OSPITE DI IRFOSS GALLERY

 

Laureato in due distinte branche delle scienze sociali (psicologia e antropologia), dal 2010 è ricercatore e docente di Antropologia Visuale presso Irfoss di Padova e dal 2015 entra a far parte dell’agenzia fotografica internazionale Prospekt Photographers.

La scelta di associare la fotografia alla sua attività di ricerca sul campo lo ha portato a lavorare in Africa, Sud America, Sud Est asiatico, India, Europa e Stati Uniti. Dal 2006 lavora come antropologo in Madagascar, dove sta ancora portando avanti un progetto a lungo termine su importanti tematiche sociali.

Già curatore di numerosi percorsi di fotografia etnografica in collaborazione con le istituzioni accademiche, le sue immagini sono state pubblicate su numerose testate nazionali ed internazionali (Sette Corriere della Sera, Panorama, il Reportage, Vice US, Days Japan, British Journal of Photography, 6Mois, National Geographic DE, Der Spiegel, ecc.) ed esposte a Londra, Parigi, Berlino, Pechino, Lishui, Bucarest.

Il suo lavoro sulla lucha libre femminile in Bolivia gli è valso il primo premio ed il titolo di “Miglior Fotografo dell’Anno” (categoria Professional, sport) ai World Photography Awards 2015. Nella sua visione, la fotografia documentaria è molto di più di un semplice strumento di descrizione della realtà: è la base per un linguaggio universale, un ponte tra popoli e luoghi diversi capace di superare i confini invisibili tra culture.

Il suo lavoro a lungo termine sul Madagascar, che ha recentemente vinto il Premio Fotografia Etica organizzato dal Premio Voglino in collaborazione con il Festival della Fotografia Etica di Lodi, è al centro del suo Photobook “Une belle vie, une belle mort” che l’autore presenterà in anteprima durante la serata.

Durante la serata l’autore ripercorrerà la sua avventura decennale in Madagascar attraverso i capitoli del suo libro “Une Belle Vie, une Belle Mort”, accomunati tra loro da una curiosa ipotesi: riuscite ad immaginare un mondo dove l’idea di morte non esiste?

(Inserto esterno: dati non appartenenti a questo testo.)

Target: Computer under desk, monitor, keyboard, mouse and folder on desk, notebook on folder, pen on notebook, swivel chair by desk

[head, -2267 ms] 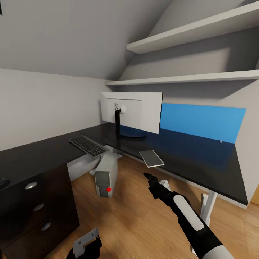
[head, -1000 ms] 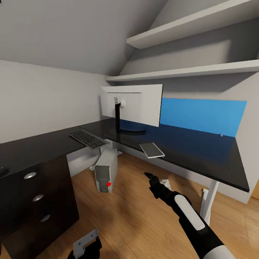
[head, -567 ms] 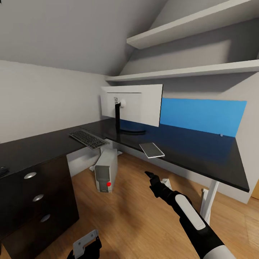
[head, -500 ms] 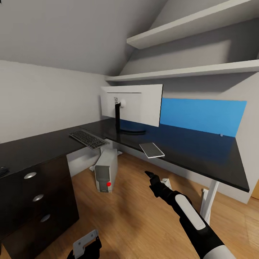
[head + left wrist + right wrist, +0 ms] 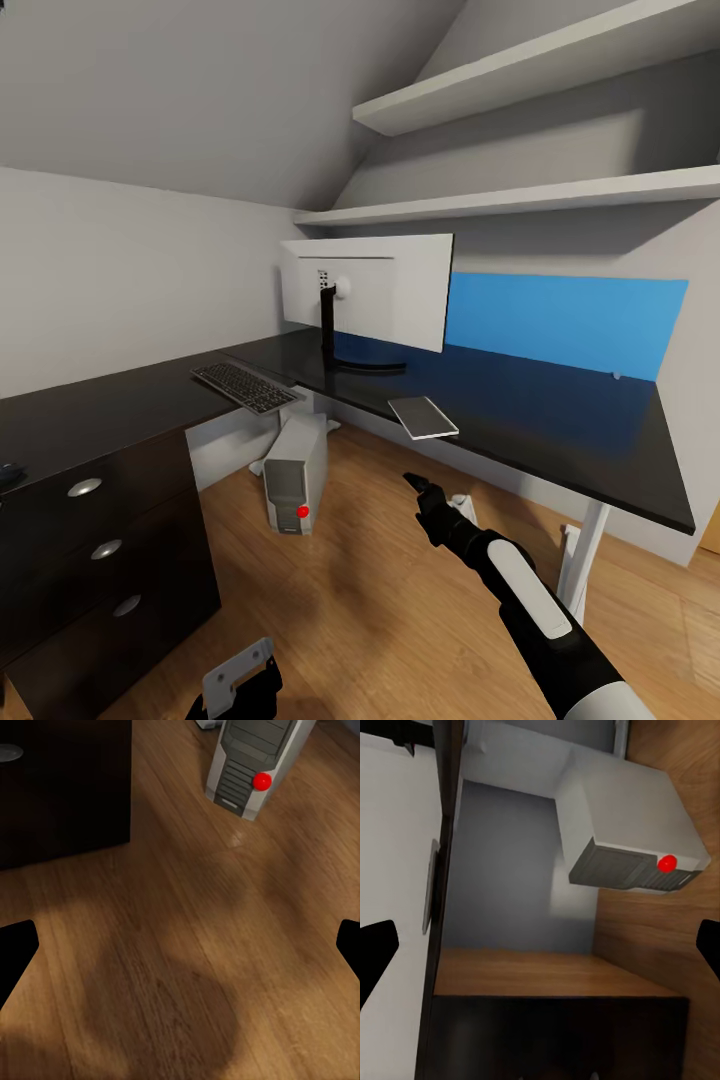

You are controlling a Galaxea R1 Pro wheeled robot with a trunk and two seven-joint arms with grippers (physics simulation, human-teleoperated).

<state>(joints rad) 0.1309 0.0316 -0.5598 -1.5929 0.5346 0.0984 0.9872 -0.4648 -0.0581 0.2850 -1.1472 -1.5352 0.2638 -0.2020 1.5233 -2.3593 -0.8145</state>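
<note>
While your right gripper (image 5: 412, 483) is hovering over the wood floor (image 5: 350, 610) exactly where it hung half a second ago, fingers spread with nothing between them, your left gripper (image 5: 240, 680) is sitting low, its state unclear. Nothing on the glossy black desk (image 5: 540, 420) has shifted: white-backed monitor (image 5: 385, 300), slim keyboard (image 5: 243, 386), light-grey notebook (image 5: 423, 416). Underneath, the silver tower computer (image 5: 293, 478) is standing.
</note>
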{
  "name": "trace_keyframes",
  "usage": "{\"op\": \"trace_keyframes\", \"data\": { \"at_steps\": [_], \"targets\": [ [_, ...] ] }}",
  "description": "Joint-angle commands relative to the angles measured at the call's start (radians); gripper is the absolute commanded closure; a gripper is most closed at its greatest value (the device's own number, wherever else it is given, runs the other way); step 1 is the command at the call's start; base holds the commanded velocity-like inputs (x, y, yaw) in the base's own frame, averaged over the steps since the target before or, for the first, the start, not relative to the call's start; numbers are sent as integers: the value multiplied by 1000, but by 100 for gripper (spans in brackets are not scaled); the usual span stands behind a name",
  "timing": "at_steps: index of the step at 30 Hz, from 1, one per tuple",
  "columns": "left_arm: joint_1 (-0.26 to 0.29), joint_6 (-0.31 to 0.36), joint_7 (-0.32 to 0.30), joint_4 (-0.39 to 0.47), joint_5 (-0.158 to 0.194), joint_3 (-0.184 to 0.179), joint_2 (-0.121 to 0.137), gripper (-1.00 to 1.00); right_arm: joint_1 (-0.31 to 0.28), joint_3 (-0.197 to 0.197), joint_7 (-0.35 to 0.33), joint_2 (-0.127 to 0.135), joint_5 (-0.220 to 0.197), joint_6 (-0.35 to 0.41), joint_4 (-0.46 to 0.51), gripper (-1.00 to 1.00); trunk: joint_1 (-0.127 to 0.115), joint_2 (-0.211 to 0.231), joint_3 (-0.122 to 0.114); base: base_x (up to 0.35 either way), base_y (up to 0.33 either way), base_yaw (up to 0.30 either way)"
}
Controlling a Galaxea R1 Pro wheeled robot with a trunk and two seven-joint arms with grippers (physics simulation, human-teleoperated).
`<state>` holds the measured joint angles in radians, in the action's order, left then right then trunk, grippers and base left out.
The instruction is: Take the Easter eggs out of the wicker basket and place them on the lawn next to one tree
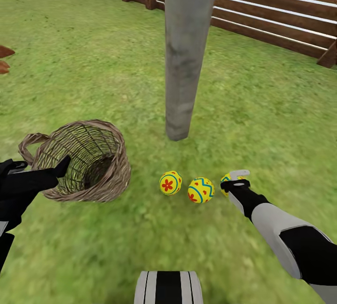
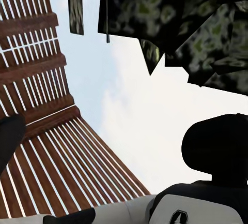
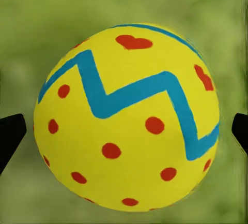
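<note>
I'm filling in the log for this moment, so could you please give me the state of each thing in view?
Basket: tipped on its side on the grass, held by the left claw, looks empty.
Two eggs: lying loose on the grass near the tree trunk.
Third egg: between the right claw's fingers, which stand apart.

Fenced garden, outdoors.
Showed green lawn point(image 1: 93, 61), brown slatted wooden fence point(image 1: 271, 18) along the back, pale grey tree point(image 1: 185, 51) trunk rising from grass, sky point(image 2: 134, 110) overhead.
</note>
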<state>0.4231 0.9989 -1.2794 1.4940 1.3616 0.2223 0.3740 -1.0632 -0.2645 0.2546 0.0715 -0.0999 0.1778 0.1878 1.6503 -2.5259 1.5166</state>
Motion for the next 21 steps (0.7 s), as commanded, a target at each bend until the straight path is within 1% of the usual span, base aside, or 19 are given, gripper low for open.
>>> {"op": "trace_keyframes", "data": {
  "at_steps": [1,11,14,16,21],
  "targets": [
    [0,7,0,0,4,0,0,-100,0,-9,5,1,-11,6,2,-100,-1,0,-3,0,0,0],
    [0,10,0,0,4,-1,2,-100,0,-9,5,1,-11,7,2,-100,-5,2,-42,0,0,0],
    [0,12,1,0,1,-18,5,-100,0,-9,6,-1,-11,7,2,-100,-6,3,-54,0,0,0],
    [0,12,3,0,-2,-22,8,-100,0,-9,6,-1,-11,8,2,-100,-7,4,-61,-8,0,0],
    [2,15,9,-2,-7,-21,14,-100,0,-10,3,2,-10,9,4,-100,-10,5,-81,-303,0,0]
  ]
}}
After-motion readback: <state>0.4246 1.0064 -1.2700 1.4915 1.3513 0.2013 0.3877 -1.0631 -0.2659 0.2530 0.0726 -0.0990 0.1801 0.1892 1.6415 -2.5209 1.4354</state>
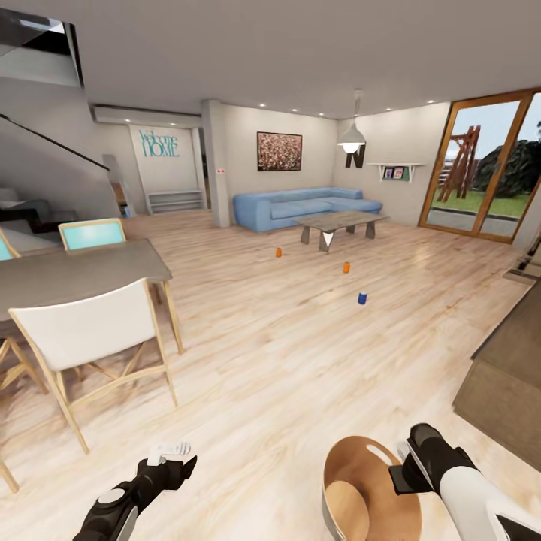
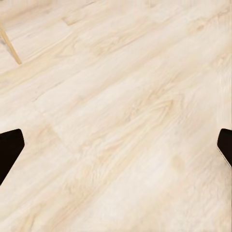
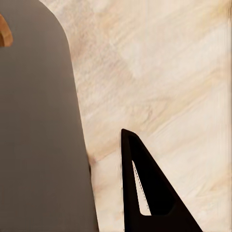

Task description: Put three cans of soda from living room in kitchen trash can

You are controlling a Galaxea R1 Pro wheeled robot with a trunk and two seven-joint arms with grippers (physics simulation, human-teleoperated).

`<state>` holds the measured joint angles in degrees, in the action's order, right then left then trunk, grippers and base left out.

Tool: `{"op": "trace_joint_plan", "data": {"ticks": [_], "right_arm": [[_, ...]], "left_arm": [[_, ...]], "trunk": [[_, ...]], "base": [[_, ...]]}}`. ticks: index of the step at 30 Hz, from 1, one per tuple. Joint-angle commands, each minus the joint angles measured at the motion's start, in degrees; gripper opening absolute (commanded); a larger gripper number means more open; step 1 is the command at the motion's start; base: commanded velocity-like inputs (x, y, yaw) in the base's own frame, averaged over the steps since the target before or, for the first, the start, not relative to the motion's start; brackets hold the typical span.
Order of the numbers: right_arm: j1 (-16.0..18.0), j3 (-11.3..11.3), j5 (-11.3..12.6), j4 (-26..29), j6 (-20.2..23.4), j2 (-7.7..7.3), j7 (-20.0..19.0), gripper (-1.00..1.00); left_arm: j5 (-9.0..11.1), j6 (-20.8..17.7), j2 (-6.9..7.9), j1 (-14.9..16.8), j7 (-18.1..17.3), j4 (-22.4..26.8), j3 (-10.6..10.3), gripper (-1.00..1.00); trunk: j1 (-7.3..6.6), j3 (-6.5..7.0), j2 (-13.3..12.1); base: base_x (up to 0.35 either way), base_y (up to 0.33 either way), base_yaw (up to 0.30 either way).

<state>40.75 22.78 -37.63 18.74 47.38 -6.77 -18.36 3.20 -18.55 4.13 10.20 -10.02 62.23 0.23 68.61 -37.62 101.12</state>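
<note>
left gripper [image 1: 171, 453] low over bare plank floor [image 2: 116, 96], fingers spread wide, empty | right gripper [image 1: 402, 469] clamped on rim of tash can [image 1: 361, 488], bin held just beside it | blue soda can [image 1: 362, 298] well ahead on floor | orange cans [image 1: 346, 267] [image 1: 278, 252] farther, near low table [image 1: 340, 221] | sofa [image 1: 300, 205] behind

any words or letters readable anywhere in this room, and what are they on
"Welcome HOME", teal lettering on the far white wall; the upper word is thin script and only roughly legible.
"N", a big dark letter standing against the wall behind the pendant lamp.
The small framed pictures on the wall shelf are too small to read.
The soda cans on the floor show no legible label.
</note>
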Motion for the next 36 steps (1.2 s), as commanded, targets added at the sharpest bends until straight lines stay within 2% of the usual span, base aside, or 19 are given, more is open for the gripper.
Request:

Dove le persone non ne sono spaventate e  l’ossessione per la caducità umana non affligge nessuno?
Il libro, impreziosito dall’introduzione della Prof.ssa Ines Testoni (Direttrice del Master “Death Studies & end of Life” – Università degli Studi di Padova), ripercorre i 10 anni trascorsi da Riccardo Bononi in veste di antropologo con la popolazione malgascia, vivendo nelle case dei locali, visitando le loro tombe, imparando la loro lingua, i loro usi, costumi e tradizioni. Durante questo lungo periodo ha cercato di condividere non solo la loro vita quotidiana, ma anche la loro “morte quotidiana”. Dall’altra parte, in veste di pluripremiato fotografo, ha utilizzato il linguaggio delle immagini per raccontare la storia di un mondo “opposto” al nostro, dove i viventi e i defunti conversano tra loro, condividono esperienze e spazi domestici, dove i bambini giocano e crescono circondati dai cadaveri e la morte non è antitetica alla vita.

Lunedì 19 Marzo 2018, ore 21:00, Irfoss Gallery (Corso Vittorio Emanuele II, 164). Ingresso libero per tutti i soci Irfoss (tesseramento disponibile all’ingresso).